Предстояло разгадать еще одну тайну Поющей пещеры — почему все, посетившие ее, погибали. Только все ли? Возможно, утверждение легенды — это своего рода охранительное мероприятие, а цепь случайностей с охотником и зоотехником только укрепила в народе это мнение? Ведь известно, что охотников за кладами везде и во все времена было больше чем достаточно.

Вечером в школе собралась уйма людей — чуть ли не весь улус. Люди сидят молча, ждут терпеливо, но я понимаю: все хотят послушать о нашем путешествии. Поневоле задумаешься: не рассказать — нельзя, рассказать — дорогу в пещеру покажешь… Разве можно поручиться, что кто-нибудь по нашим стопам не захочет туда проникнуть?

Однако рассказываю, опуская кое-какие подробности. В конце, на всякий случай, добавляю:

— Ценностей в пещере — золота, серебра, драгоценных камней — нет. Там находятся предметы, интересные только для науки. Нужно теперь следить за пещерой, а то заберется туда какой-нибудь кладоискатель и попортит все. Вытащил же оттуда охотник мешок каких-то вещей. Что это были за вещи — никто не знает и узнать не сможет: они лежат на дне Енисея, а может быть, даже унесены в Ледовитый океан. Еще кто-то там был, — я нарочно не назвал имя Африкана Григорьевича, — так саркофаг, в котором лежит Анарбек, попортил…

В зале возмущенно зашумели.

Не забыл я и про охранительные мероприятия:

— Да, кроме того, опасно туда идти. Вы знаете, все, кто был в пещере, умирали. Недавно умер Вася Шиповников, мне тоже что-то нездоровится, — хотя я тогда еще ничего, кроме страшной усталости, не чувствовал.

Потом пел Чеколтан. Его слушали так же внимательно, как и меня.

Вот и все.

Сейчас буду писать письмо в Москву, в Институт материальной культуры Академии наук. Опишу все, только коротко, конечно, без всяких лирических отступлений.

Ну, целую вас крепко — тебя и маму. Павлику привет.
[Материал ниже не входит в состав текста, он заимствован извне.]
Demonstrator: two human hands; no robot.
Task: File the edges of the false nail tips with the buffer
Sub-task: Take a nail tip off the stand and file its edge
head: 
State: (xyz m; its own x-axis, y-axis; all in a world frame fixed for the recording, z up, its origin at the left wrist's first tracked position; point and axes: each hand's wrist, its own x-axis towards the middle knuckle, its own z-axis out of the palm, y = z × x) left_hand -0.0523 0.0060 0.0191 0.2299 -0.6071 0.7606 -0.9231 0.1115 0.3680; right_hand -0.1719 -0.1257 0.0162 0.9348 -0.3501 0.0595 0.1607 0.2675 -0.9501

Остаюсь разгадчиком старинных легенд, преданий и всяких прочих тайн Булатниковым Николаем, сыном Василия».

* * *

«Здравствуйте, дорогие мама, сестренка и Павлик, салам алейкум!

Извините, что так долго вам не писал. Заболел я, и заболел крепко. Еле выкарабкался. И знаете чем? Той самой болезнью, над названием которой я так потешался. Да, да, гистоплазмозисом, или пещерной болезнью.

Через несколько дней после путешествия я почувствовал сильное недомогание. Наш фельдшер только руками разводил да кормил меня пирамидоном. Отправили в больницу. Признали воспаление легких — особая, тяжелая форма. Это меня сразу же насторожило. Ведь такой же диагноз был поставлен и Васе Шиповникову. Он умер в этой больнице, в этой палате и — кто знает — может быть, на этой же койке.